The write to BigQuery can take a few seconds.  Make a second function to handle this via PubSub triggers.  Then the first function can send the record to the the PubSub topic and immediately return the response to the client.  Then this second funnction can work async to append the record to the BigQuery table.

---
### Create Pub/Sub Topic

The main concepts:
- Topic - a feed of messages
     - Publish - send a new message to a topic
     - Subscription - receive messages that arrive on topic
          - Push - the subscriber has new messages pushed to it
          - Pull - the subscriber request new messages by pulling them
          
In this example, a topic will be set up for receiving new event entries for the tracking pixel.  Publishing a new message to this topic will trigger a data load to BigQuery by the Cloud Function (setup below).  The Cloud Funtion will have a push subscription to the topic.

In [659]:
PUBSUB_TOPIC = function_name + '_data'
PUBSUB_TOPIC

'tracking_pixel_data'

In [660]:
try:
    topic = pubsub_pubclient.get_topic(
        topic = pubsub_pubclient.topic_path(PROJECT_ID, PUBSUB_TOPIC)
    )
    print(topic.name)
except Exception:
    topic = pubsub_pubclient.create_topic(
        name = pubsub_pubclient.topic_path(PROJECT_ID, PUBSUB_TOPIC)
    )
    print(topic.name)   

projects/statmike-mlops-349915/topics/tracking_pixel_data


### Create Code For Cloud Function

In [661]:
if not os.path.exists(DIR + '/loadBQ'):
    os.makedirs(DIR + '/loadBQ')

In [596]:
%%writefile {DIR}/loadBQ/main.py
import base64
import json
from google.cloud import bigquery

PROJECT_ID = 'statmike-mlops-349915'
bq = bigquery.Client(project = PROJECT_ID)

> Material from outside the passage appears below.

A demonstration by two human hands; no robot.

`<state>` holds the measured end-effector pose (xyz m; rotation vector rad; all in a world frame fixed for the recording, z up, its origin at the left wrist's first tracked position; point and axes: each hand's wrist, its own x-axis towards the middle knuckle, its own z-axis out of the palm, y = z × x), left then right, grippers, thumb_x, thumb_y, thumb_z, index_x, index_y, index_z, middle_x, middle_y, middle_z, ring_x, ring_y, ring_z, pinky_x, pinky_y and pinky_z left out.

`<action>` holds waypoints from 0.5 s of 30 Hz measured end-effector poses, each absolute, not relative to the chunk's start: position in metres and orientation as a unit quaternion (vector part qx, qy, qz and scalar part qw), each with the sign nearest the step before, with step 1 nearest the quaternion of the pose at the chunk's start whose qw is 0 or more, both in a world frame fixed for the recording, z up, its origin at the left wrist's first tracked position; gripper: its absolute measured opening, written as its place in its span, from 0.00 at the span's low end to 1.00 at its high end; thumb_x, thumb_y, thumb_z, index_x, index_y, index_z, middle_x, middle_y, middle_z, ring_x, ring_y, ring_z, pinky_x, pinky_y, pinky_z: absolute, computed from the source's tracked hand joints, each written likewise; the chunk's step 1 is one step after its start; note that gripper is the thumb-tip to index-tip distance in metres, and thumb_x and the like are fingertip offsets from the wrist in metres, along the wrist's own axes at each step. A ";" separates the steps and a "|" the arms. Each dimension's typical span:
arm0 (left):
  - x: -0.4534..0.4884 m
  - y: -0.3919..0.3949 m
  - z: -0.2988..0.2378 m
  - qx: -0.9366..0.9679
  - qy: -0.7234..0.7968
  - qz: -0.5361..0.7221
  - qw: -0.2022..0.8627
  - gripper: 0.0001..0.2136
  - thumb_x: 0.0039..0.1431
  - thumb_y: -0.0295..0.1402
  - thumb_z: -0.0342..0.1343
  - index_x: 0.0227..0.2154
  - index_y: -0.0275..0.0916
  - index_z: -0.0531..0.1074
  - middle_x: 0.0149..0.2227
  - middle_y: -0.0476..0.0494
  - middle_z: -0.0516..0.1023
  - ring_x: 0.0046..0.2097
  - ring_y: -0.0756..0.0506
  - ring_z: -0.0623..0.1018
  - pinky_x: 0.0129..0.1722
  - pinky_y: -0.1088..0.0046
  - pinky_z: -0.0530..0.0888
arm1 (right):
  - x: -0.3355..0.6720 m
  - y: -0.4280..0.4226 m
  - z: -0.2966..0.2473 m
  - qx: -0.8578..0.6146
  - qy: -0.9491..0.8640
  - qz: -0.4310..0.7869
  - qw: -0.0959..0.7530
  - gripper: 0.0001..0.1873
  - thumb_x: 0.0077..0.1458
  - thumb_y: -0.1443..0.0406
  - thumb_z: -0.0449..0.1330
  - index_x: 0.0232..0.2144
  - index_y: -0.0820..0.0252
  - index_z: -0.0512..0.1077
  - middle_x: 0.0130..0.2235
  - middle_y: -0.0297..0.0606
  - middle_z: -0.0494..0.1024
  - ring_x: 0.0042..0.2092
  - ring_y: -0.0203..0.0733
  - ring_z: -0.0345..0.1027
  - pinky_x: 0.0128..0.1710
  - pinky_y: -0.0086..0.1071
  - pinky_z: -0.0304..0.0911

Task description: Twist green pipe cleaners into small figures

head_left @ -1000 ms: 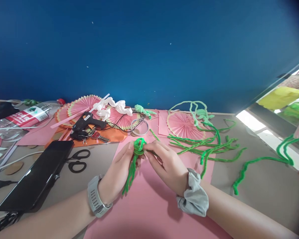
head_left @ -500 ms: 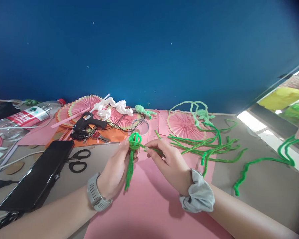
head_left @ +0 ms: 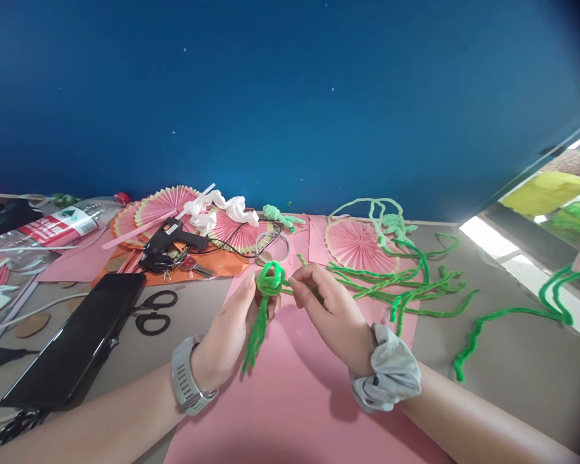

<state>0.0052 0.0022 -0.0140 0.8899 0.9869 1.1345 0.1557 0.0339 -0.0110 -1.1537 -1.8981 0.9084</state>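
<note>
My left hand [head_left: 229, 335], with a grey watch on the wrist, is closed round a bundle of bright green pipe cleaners [head_left: 267, 293] whose top is coiled into a knot; the stems hang down past my palm. My right hand [head_left: 329, 310], a grey scrunchie at its wrist, pinches a free green end just right of the coil. Both hands hover above a pink paper sheet [head_left: 290, 393].
Loose green pipe cleaners [head_left: 406, 287] and a pink paper fan [head_left: 356, 243] lie to the right. On the left are a black glue gun [head_left: 171, 236], scissors [head_left: 152, 312], a black phone [head_left: 75, 341], a plastic bottle [head_left: 53, 222], more fans and crumpled white paper [head_left: 217, 207].
My right hand has pulled the free end in toward the coil and drawn closer to the left hand. The coil sits a little further right and looks tighter.
</note>
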 end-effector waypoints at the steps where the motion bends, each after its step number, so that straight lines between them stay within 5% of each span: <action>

# Triggered from a message on pubsub topic, which is sent by cloud function that collect events
def tracking_pixel_data(event, context):
    
    # decode the data input, convert to python dictionary
    function_input = json.loads(
        base64.b64decode(event['data']).decode('utf-8')
    )
    
    load_job = bq.load_table_from_json(
        json_rows = [function_input],
        destination = bigquery.TableReference(
            dataset_ref = bigquery.DatasetReference(PROJECT_ID, 'tracking'),
            table_id = f'pixel_event_capture'
        ),
        job_config = bigquery.LoadJobConfig(
            source_format = bigquery.SourceFormat.NEWLINE_DELIMITED_JSON,
            write_disposition = bigquery.WriteDisposition.WRITE_APPEND
        )
    )
    load_job.result()

Overwriting cloud_function/loadBQ/main.py


In [597]:
%%writefile {DIR}/loadBQ/requirements.txt
google-cloud-bigquery

Overwriting cloud_function/loadBQ/requirements.txt


### Zip Files

In [598]:
with zipfile.ZipFile(f'{DIR}/loadBQ/{function_name}_data.zip', mode = 'w') as archive:
    archive.write(f'{DIR}/loadBQ/main.py', 'main.py')
    archive.write(f'{DIR}/loadBQ/requirements.txt', 'requirements.txt')

In [599]:
with zipfile.ZipFile(f'{DIR}/loadBQ/{function_name}_data.zip', mode = 'r') as zip:
    zip.printdir()

File Name                                             Modified             Size
main.py                                        2024-03-26 15:56:18          929
requirements.txt                               2024-03-26 15:56:18           22


### Copy To GCS

In [600]:
blob = bucket.blob(f'architectures/{SERIES}/{EXPERIMENT}/{function_name}_data.zip')
blob.upload_from_filename(f'{DIR}/loadBQ/{function_name}_data.zip')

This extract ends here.